**TASK**
From top to bottom, retype the data exactly, passing over any picture.

**GIVEN MATERIAL**
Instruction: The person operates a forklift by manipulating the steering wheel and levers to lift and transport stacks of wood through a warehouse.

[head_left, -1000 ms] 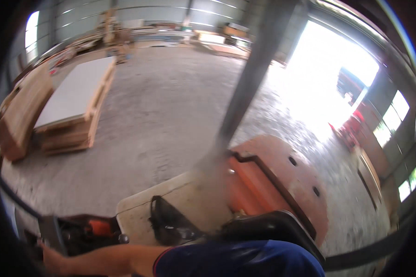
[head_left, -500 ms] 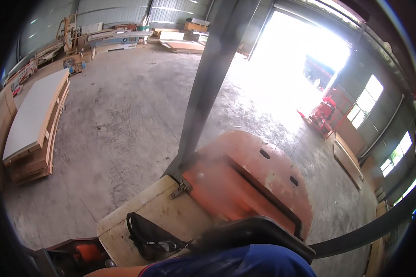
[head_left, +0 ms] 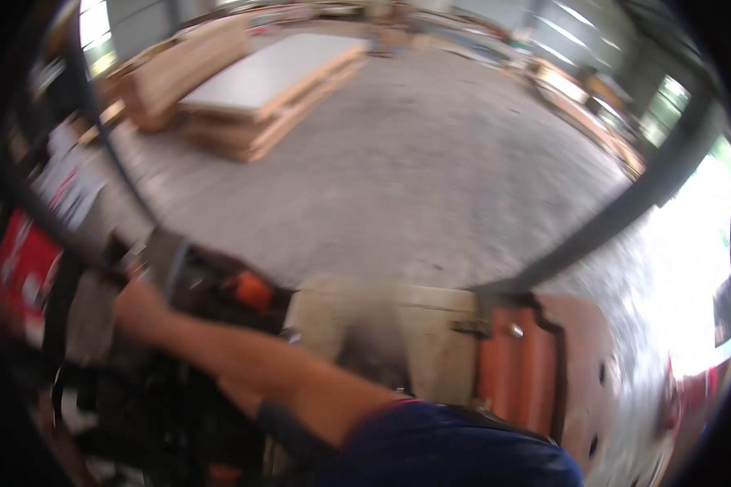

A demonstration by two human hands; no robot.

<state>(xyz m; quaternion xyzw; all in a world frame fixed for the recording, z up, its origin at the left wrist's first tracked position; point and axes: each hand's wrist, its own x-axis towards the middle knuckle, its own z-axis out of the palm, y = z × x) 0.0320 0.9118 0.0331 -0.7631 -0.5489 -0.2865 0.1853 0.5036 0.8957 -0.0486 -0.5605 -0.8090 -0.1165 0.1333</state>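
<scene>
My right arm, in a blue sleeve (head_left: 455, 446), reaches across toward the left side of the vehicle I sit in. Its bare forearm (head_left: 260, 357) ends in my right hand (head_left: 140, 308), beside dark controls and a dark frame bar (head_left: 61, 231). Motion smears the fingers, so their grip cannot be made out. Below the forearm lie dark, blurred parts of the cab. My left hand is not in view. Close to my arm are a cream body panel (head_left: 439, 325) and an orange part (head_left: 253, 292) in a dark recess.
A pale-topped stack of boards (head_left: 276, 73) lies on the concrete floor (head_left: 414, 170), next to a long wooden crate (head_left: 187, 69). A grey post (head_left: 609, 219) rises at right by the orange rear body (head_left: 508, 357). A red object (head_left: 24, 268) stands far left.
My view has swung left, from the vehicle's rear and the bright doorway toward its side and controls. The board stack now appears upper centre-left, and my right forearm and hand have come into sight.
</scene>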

**WORKED SOLUTION**
Instruction: The person operates a forklift by manipulating the steering wheel and levers to lift and transport stacks of wood through a warehouse.

[head_left, -1000 ms] 
[head_left, -500 ms] 
[head_left, +0 ms] 

A demonstration by two human hands; no robot.

<state>(xyz m; quaternion xyzw; all in a world frame fixed for the recording, z up, its origin at the left wrist's first tracked position; point and axes: each hand's wrist, its own x-axis towards the middle knuckle, its own z-axis out of the palm, y = z × x) 0.0320 0.9118 0.0331 -0.7631 -0.5489 -0.2865 0.1853 0.5036 0.8957 -0.0486 -0.5605 -0.8090 -0.1165 0.1333</state>
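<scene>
My right arm, in a blue sleeve (head_left: 455, 446), reaches across toward the left side of the vehicle I sit in. Its bare forearm (head_left: 260, 357) ends in my right hand (head_left: 140, 308), beside dark controls and a dark frame bar (head_left: 61, 231). Motion smears the fingers, so their grip cannot be made out. Below the forearm lie dark, blurred parts of the cab. My left hand is not in view. Close to my arm are a cream body panel (head_left: 439, 325) and an orange part (head_left: 253, 292) in a dark recess.
A pale-topped stack of boards (head_left: 276, 73) lies on the concrete floor (head_left: 414, 170), next to a long wooden crate (head_left: 187, 69). A grey post (head_left: 609, 219) rises at right by the orange rear body (head_left: 508, 357). A red object (head_left: 24, 268) stands far left.
My view has swung left, from the vehicle's rear and the bright doorway toward its side and controls. The board stack now appears upper centre-left, and my right forearm and hand have come into sight.
</scene>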

No more output is required for this exercise.